Extract data from STATIC HTML FILE using python 3.5

Question

I have static HTML page saved on local machine. I tried using simple file open and BeautifulSoup. With file open its doesn't read entire html file due to unicode error and BeautifulSoup it works for live websites.

#with beautifulSoup
from bs4 import BeautifulSoup
import urllib.request
url="Stack Overflow.html"
page = urllib.request.urlopen(url)
soup = BeautifulSoup(page.read())
universities=soup.find_all('a',class_='institution')
for university in universities:
    print(university['href']+","+university.string)


#Simple file read
with open('Stack Overflow.html', encoding='utf-8') as f:
    for line in f:
        print(repr(line))

After reading HTML, I wish to extract data from ul and li which doesn't have any attributes. Any recommendation are welcome.

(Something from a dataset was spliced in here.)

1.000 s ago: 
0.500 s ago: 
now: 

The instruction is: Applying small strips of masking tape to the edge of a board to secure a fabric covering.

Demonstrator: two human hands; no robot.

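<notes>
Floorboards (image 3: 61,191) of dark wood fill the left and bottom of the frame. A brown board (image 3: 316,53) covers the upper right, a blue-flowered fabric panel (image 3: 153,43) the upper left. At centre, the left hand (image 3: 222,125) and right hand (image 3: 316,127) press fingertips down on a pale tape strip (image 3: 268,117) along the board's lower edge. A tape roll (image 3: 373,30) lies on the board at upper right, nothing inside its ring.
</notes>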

Which error(s) are you getting? What exactly do you want to extract from the page? Post the HTML contents (relevant part(s)) and your desired output. — alecxe, Jan 03 '17 at 04:28

yumere · Accepted Answer · 2017-01-03T06:28:55.780

1

I don't know what you exactly mean. I just understand that you want to read entire html data from local storage and parse some DOM with bs4.

right?

I suggest some code here:

from bs4 import BeautifulSoup

with open("Stack Overflow.html", encoding="utf-8") as f:
    data = f.read()
    soup = BeautifulSoup(data, 'html.parser')
    # universities = soup.find_all('a', class_='institution')
    # for university in universities:
    #     print(university['href'] + "," + university.string)
    ul_list = soup.select("ul")
    for ul in ul_list:
        if not ul.attrs:
            for li in ul.select("li"):
                if not li.attrs:
                    print(li.get_text().strip())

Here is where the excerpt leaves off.